М.М. Шолохов: «Зная большое количество стихов самых разных поэтов и будучи способным приводить по памяти огромные отрывки из прозы, отец часто и очень умело использовал их в разговорах. При этом он любил... неожиданно задавать нам, детям... вопросы, как бы проверяя нашу “грамотность”. Он никогда не дожидался ответа, мог тут же сам назвать процитированного им автора или продолжить разговор, не задерживая на этом внимания и никак не выказывая своего отношения к вскрывающемуся таким образом невежеству своих “отпрысков”. Но, наверное, до конца жизни будет помниться то чувство стыда и неловкости, какое приходилось испытывать всякий раз, когда я не мог дать ответа на его вопрос. Очень, очень многим в своём духовном развитии... я обязан этой его мягкой и предельно тактичной корректировке круга моего чтения».

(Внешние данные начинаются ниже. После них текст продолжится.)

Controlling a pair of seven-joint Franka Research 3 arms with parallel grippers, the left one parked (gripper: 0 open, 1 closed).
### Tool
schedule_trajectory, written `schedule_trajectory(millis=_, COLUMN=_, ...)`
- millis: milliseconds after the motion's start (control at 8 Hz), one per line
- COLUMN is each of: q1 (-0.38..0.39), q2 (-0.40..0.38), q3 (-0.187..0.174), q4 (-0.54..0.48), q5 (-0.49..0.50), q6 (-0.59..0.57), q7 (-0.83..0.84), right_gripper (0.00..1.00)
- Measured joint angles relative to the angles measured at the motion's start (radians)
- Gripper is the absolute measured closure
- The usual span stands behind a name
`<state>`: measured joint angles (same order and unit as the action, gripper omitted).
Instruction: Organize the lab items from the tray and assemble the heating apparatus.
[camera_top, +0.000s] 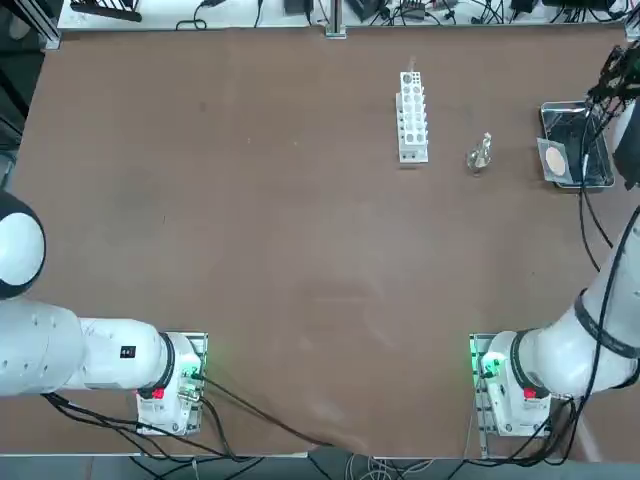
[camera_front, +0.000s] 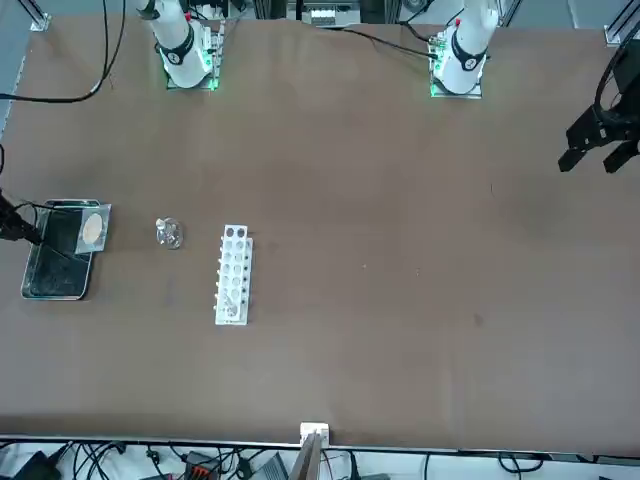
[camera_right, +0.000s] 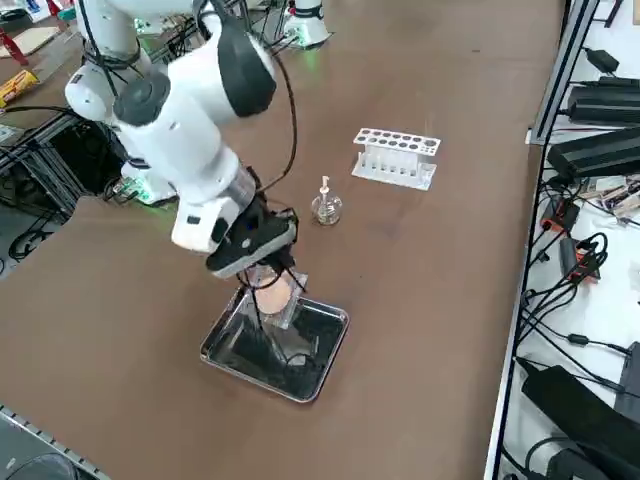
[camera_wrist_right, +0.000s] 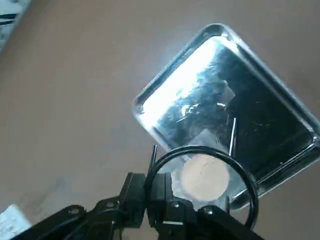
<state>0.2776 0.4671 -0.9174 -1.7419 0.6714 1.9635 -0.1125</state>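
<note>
1. Black wire marks the nearest item in the wrist view: the tripod stand (camera_wrist_right: 200, 170) has its ring right at the right gripper (camera_wrist_right: 165, 197), with thin legs reaching away over the tray.
2. The gripper's fingers are drawn close together, pinched on the ring of the tripod stand at its near edge; the ring stands out to one side of the fingers rather than around them.
3. Seen through the ring, the grey square mesh (camera_wrist_right: 202, 175) with its round tan centre lies on the tray's near rim, below the fingers and apart from them.
4. The silver metal tray (camera_wrist_right: 260, 110) sits on the brown table (camera_wrist_right: 65, 100) under the gripper; its floor reflects light.
5. From the right side view, the right gripper (camera_right: 262, 262) hangs above the tray (camera_right: 225, 352), the tripod stand (camera_right: 265, 325) dangling from it into the tray, the legs reaching towards its floor. Whether the legs touch the floor cannot be told.
6. The mesh (camera_right: 282, 298) rests tilted against the tray's far rim in that view.
7. Further out, the clear glass burner (camera_right: 326, 205) stands upright on the table, well apart from the tray and the gripper.
8. Furthest, the white test-tube rack (camera_right: 396, 157) stands beyond the burner, near it but not touching.
</note>
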Motion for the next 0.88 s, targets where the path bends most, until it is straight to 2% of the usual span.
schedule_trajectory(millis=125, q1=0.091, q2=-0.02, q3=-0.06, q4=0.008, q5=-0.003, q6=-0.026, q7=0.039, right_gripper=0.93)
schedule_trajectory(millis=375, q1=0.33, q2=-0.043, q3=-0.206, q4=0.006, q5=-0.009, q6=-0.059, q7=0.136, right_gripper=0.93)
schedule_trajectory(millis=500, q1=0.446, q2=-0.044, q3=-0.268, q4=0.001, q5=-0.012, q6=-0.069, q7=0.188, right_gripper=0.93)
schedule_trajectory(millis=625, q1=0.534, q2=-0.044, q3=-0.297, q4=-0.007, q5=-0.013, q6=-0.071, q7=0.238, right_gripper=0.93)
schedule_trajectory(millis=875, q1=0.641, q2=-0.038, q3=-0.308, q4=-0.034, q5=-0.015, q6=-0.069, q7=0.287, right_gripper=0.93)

Е.В. Вучетич: «Шолохова я знаю очень давно. Впервые мы познакомились в 1933 году, когда он приезжал на строительство ростовского театра. Тогда это был молодой, худенький человек, в потёртой кожаной тужурке.
Он сидел в кресле, покачивая большой и как будто тяжёлой головой. Говорили о разном. Я задавал вопросы. Шолохов, словно процеживая каждое слово, каждую мысль, отвечал медленно.
По поводу его портрета между нами были не то чтобы разногласия, но, во всяком случае, разговоры.
Когда работа над этим трудным портретом была окончена, я сообщил об том Шолохову.
— Тогда давай посмотрим, — сказал он, ухмыляясь в усы.
Встал из-за стола и, обойдя вокруг скульптуры, начал её
внимательно рассматривать, прищуривая то один, то другой глаз и наклоняя голову то на одно плечо, то на другое.
— О чём же он думает? — кивнул Шолохов в сторону портрета.
— О судьбе человека.
— Так, так. Мрачная, значит, она — эта судьба у человека.
— А чему радоваться?
Шолохов помолчал.
— Жизни, — тихо сказал он.
Опять долго длилась пауза.
Ну ладно, Женюша, а как же насчёт нашей с тобой ухмылки?
— Какой ухмылки?
— Как какой? Казачьей.
— Не будет ухмылки.
— Как же так?
— Нечему ухмыляться.
Шолохов так откачнулся, будто его кто-то силой принудил сделать это.
— Но ведь казак не может иначе. Если он даже помирать будет, всё равно с ухмылкой в усах.
— Не будет, Михаил Александрович, ухмылки, потому что ухмыляться нечему, — упорствовал я.
— Ну-ну, — сказал он. — Ты художник. Тебе видней.
Через несколько дней Шолохов улетал в Вёшенскую. Мы его провожали. Перед самым вылетом, когда кончились прощания и осталось убрать трап, Шолохов появился в дверях самолёта и поманил меня пальцем. Я поднялся в машину.
-- Женюша, — сказал он тихо, доверительным тоном, — ну как же всё-таки без ухмылки?
У него были такие глаза, что описать их невозможно.
— Михаил Александрович, родной, ведь ухмылка будет главой из другой книги.
— Ты думаешь? — спросил он серьёзно. — Ну-ну. Может быть, ты по-своему прав. Только я думаю, было бы правильно поступить так, как это в старину делали казаки на базарах.
— Это как же? — поинтересовался я.
— Да очень просто: грех пополам — и крышка. По рукам ударили, и дело сделано.
— Как-как?
— Господи! Ни тебе, ни мне. Пополам грех: ухмылку — не в оба уса, а — под один. Ну, понял, наконец?
— Понял. Договорились! Ни вам, ни мне. Пополам грех. Тем более что ведь это в общем-то мелочи.
— Давай руку, — сказал он весело.
Я подал. Шолохов пожал её. И потом, когда мы крепко обнялись, он, будто невзначай, обронил прямо мне в ухо:
— А что, Женюша, можно, как говорят люди, увидеть целый мир в капле воды?
— Конечно.
— Тогда запомни: нет мелочей ни в жизни, ни в искусстве».